Explore Semantic Relations in Corpora with Embedding Models – Towards Data Science

Explore Semantic Relations in Corpora with Embedding Models.

Posted: Fri, 24 Nov 2023 08:00:00 GMT [source]

To navigate these complexities, your understanding of the landscape of semantic analysis must include an appreciation for its nuances and an awareness of its limitations. Engaging with the ongoing progress in this discipline will better equip you to leverage semantic insights, mindful of their inherent subtleties and the advances still on the horizon. Understanding how to apply these techniques can significantly enhance your proficiency in data mining and the analysis of textual content.

Semantic analysis has become an increasingly important tool in the modern world, with a range of applications. From natural language processing (NLP) to automated customer service, semantic analysis can be used to enhance both efficiency and accuracy in understanding the meaning of language. Natural language processing (NLP) is a form of artificial intelligence that deals with understanding and manipulating human language.

semantics analysis

It is used in many different ways, such as voice recognition software, automated customer service agents, and machine translation systems. NLP algorithms are designed to analyze text or speech and produce meaningful output from it. Driven by the analysis, tools emerge as pivotal assets in crafting customer-centric strategies and automating processes.

NLP can also analyze customer surveys and feedback, allowing teams to gather timely intel on how customers feel about a brand and steps they can take to improve customer sentiment. With sentiment analysis we want to determine the attitude (i.e. the sentiment) of a speaker or writer with respect to a document, interaction or event. Therefore it is a natural language processing problem where text needs to be understood in order to predict the underlying intent.

If you use a text database about a particular subject that already contains established concepts and relationships, the semantic analysis algorithm can locate the related themes and ideas, understanding them in a fashion similar to that of a human. While, as humans, it is pretty simple for us to understand the meaning of textual information, it is not so in the case of machines. Thus, machines tend to represent the text in specific formats in order to interpret its meaning.
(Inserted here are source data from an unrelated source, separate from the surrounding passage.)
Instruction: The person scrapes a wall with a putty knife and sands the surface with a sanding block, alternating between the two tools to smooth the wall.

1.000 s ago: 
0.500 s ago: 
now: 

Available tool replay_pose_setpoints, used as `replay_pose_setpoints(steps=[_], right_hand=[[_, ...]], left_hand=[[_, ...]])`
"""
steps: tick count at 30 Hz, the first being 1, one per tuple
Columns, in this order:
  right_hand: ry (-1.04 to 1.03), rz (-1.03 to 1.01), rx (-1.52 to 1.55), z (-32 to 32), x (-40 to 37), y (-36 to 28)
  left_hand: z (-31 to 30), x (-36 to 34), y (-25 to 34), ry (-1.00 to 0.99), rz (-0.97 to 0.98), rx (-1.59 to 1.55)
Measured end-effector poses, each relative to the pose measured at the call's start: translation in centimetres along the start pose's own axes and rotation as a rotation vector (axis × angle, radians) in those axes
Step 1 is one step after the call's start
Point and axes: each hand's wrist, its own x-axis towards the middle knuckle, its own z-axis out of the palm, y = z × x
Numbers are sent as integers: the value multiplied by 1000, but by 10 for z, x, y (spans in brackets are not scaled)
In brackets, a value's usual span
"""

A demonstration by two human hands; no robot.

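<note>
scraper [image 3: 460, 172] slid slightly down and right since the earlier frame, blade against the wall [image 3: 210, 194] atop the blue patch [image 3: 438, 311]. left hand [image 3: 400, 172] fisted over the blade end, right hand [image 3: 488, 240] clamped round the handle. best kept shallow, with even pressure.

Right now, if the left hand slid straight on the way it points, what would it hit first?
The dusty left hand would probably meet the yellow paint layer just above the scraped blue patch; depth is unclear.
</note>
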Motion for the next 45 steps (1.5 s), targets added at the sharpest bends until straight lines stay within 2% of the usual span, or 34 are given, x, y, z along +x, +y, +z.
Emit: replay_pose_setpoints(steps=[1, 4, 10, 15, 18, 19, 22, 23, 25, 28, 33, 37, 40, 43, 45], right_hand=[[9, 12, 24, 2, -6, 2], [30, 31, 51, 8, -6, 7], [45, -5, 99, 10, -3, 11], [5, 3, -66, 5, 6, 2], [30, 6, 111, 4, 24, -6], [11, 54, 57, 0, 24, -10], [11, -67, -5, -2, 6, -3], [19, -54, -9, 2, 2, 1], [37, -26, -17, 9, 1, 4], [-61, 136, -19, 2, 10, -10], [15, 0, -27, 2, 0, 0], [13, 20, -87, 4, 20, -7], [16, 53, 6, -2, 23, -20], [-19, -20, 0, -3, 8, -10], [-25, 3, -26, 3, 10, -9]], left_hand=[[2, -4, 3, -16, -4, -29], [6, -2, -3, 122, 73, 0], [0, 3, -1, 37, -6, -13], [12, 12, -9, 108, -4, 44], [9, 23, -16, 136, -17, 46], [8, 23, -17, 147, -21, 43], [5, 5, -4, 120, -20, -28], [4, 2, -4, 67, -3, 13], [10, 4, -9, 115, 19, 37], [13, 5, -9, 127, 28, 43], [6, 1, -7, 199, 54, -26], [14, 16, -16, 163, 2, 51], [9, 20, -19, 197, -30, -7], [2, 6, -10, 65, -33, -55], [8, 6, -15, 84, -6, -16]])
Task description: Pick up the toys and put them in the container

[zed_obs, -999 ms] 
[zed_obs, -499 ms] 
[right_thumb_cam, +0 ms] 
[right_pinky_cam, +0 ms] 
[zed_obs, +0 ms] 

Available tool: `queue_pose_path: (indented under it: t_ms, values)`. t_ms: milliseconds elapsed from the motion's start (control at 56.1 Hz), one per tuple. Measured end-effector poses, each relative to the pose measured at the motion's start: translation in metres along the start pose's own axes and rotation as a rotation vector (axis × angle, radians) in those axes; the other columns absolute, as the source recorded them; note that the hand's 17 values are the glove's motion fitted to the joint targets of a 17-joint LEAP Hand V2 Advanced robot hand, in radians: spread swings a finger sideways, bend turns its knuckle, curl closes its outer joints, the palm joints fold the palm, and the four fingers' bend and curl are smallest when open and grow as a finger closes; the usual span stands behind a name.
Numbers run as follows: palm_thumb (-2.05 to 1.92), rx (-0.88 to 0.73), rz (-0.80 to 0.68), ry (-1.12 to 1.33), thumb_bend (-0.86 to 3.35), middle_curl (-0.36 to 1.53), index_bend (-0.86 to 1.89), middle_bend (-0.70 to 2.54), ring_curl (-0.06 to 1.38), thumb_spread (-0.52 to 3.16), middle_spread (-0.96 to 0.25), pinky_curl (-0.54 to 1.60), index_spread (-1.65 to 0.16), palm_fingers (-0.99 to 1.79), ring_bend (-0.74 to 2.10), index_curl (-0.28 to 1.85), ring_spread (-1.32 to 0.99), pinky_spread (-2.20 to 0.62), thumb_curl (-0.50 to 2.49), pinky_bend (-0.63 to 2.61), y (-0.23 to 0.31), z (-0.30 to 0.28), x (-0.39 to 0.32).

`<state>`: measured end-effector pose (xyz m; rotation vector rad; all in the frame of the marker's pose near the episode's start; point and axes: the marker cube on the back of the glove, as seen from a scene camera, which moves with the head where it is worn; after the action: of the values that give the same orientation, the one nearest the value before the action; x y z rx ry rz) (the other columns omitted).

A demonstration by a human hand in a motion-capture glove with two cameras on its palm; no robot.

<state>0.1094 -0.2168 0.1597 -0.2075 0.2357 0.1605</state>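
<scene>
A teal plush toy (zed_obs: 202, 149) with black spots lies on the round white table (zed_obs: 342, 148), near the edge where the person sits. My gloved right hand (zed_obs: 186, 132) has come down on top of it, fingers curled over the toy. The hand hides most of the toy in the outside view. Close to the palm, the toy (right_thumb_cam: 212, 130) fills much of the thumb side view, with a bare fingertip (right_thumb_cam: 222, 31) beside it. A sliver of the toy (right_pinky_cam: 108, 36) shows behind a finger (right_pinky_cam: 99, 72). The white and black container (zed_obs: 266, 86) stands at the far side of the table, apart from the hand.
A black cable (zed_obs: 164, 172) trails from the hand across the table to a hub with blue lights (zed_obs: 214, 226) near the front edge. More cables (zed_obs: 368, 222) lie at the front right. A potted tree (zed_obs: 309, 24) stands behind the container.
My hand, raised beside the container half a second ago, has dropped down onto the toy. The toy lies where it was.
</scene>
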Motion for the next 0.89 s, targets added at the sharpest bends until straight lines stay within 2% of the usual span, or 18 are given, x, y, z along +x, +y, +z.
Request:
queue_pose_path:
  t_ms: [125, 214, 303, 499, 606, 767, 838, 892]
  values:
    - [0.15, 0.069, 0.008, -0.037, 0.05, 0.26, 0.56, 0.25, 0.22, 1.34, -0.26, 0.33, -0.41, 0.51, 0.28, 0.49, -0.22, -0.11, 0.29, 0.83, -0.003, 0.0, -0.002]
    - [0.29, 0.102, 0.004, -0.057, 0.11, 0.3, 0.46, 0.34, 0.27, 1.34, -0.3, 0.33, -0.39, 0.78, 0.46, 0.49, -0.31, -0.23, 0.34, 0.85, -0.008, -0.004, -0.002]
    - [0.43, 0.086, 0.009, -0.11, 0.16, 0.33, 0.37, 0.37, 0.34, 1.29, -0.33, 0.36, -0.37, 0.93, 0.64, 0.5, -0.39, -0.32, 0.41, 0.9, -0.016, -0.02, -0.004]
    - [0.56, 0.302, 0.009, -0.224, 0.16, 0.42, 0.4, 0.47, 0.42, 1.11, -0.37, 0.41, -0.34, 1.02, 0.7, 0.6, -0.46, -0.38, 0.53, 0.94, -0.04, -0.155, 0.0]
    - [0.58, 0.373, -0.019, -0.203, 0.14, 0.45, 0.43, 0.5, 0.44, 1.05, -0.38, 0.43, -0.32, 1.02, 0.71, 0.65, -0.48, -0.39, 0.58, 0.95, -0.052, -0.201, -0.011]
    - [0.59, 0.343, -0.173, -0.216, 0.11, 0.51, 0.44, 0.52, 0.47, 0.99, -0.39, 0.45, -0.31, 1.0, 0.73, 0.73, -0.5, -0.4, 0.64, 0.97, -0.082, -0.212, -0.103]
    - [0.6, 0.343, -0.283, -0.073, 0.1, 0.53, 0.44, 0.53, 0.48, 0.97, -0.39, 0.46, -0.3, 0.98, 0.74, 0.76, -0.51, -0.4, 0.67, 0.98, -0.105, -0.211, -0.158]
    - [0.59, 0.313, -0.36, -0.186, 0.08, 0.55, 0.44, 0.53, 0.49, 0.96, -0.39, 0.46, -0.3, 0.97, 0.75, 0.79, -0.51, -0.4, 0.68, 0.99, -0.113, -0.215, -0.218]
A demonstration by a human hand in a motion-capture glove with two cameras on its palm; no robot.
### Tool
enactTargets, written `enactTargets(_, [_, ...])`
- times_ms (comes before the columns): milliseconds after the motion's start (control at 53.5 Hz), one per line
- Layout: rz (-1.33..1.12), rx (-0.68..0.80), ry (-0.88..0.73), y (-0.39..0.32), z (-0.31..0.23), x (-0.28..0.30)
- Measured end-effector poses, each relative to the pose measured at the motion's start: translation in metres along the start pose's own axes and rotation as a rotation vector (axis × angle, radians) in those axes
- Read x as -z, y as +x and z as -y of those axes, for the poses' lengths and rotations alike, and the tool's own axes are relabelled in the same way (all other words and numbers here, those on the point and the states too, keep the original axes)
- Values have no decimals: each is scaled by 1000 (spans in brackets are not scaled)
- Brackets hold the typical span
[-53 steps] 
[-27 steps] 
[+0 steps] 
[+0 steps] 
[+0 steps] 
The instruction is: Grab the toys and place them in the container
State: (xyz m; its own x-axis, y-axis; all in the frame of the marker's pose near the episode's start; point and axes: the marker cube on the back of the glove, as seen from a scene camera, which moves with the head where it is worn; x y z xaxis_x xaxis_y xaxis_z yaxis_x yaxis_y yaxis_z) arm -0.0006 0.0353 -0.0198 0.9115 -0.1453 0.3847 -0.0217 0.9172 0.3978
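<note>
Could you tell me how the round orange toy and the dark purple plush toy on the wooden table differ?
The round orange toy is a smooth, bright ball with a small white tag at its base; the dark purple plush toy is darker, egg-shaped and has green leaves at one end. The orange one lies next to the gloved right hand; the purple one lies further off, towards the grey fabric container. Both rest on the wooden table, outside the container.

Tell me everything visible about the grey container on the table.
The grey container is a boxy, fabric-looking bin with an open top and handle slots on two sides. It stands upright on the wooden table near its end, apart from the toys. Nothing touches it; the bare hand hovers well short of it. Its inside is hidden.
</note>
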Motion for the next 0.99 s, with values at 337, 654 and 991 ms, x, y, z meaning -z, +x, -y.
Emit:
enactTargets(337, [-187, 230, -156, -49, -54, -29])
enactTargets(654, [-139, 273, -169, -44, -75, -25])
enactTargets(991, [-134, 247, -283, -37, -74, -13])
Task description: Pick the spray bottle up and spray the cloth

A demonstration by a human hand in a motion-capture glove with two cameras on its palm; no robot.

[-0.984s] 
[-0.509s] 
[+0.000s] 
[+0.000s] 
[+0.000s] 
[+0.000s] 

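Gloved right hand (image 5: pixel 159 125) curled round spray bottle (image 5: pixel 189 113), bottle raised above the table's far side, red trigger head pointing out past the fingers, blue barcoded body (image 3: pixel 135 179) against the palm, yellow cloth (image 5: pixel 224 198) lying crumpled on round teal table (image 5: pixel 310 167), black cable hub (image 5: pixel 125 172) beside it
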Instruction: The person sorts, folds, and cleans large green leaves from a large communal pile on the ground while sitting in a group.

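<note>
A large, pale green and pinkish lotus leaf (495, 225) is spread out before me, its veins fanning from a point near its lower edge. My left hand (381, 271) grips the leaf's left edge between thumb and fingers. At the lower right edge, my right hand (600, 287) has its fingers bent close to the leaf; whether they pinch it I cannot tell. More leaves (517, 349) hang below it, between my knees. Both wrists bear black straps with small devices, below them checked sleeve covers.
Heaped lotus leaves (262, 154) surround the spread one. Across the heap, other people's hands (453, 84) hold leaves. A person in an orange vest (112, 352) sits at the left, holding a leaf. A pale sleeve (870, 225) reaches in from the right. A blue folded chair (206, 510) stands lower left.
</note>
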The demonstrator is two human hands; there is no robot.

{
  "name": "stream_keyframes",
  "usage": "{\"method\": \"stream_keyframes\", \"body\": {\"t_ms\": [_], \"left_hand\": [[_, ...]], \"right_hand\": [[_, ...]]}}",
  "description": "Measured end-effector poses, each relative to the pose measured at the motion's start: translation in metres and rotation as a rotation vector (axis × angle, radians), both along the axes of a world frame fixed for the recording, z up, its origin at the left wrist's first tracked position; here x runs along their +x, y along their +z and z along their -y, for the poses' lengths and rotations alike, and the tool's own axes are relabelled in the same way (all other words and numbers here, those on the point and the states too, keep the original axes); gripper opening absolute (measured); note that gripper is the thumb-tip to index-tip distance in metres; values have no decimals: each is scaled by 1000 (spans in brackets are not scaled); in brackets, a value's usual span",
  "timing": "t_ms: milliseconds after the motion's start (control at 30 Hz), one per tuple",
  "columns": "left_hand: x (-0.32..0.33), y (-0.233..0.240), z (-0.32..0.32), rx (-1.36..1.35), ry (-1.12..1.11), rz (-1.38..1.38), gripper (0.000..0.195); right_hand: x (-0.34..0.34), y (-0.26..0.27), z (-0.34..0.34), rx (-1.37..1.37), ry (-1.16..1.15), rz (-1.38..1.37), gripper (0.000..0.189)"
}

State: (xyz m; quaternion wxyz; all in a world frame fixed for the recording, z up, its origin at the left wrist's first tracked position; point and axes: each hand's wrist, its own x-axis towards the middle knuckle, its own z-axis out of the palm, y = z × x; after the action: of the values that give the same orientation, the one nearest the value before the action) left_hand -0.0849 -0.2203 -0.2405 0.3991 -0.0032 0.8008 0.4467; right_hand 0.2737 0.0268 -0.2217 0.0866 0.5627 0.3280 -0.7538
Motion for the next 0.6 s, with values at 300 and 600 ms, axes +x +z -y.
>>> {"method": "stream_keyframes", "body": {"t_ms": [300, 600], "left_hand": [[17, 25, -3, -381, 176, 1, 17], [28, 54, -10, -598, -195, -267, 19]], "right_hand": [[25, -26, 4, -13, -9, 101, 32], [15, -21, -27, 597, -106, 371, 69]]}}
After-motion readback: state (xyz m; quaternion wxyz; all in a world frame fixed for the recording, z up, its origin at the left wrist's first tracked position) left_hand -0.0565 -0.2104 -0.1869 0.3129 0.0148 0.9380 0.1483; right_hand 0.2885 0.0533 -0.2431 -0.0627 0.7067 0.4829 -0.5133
These Semantic Analysis Tools are not just technological marvels but partners in your analytical quests, assisting in transforming unstructured text into structured knowledge, one byte at a time. Embarking on Semantic Text Analysis requires robust Semantic Analysis Tools and resources, which are essential for professionals and enthusiasts alike to decipher the intricate patterns and meanings in text. The availability of various software applications, online platforms, and extensive libraries enables you to perform complex semantic operations with ease, allowing for a deep dive into the realm of Semantic Technology. Named Entity Recognition (NER) is a technique that reads through text and identifies key elements, classifying them into predetermined categories such as person names, organizations, locations, and more.

In fact, the complexity of representing intensional contexts in logic is one of the reasons that researchers cite for using graph-based representations (which we consider later), as graphs can be partitioned to define different contexts explicitly. Figure 5.12 shows some example mappings used for compositional semantics and the lambda  reductions used to reach the final form. This notion of generalized onomasiological salience was first introduced in Geeraerts, Grondelaers, and Bakema (1994). By zooming in on the last type of factor, a further refinement of the notion of onomasiological salience is introduced, in the form the distinction between conceptual and formal onomasiological variation. The names jeans and trousers for denim leisure-wear trousers constitute an instance of conceptual variation, for they represent categories at different taxonomical levels. Jeans and denims, however, represent no more than different (but synonymous) names for the same denotational category.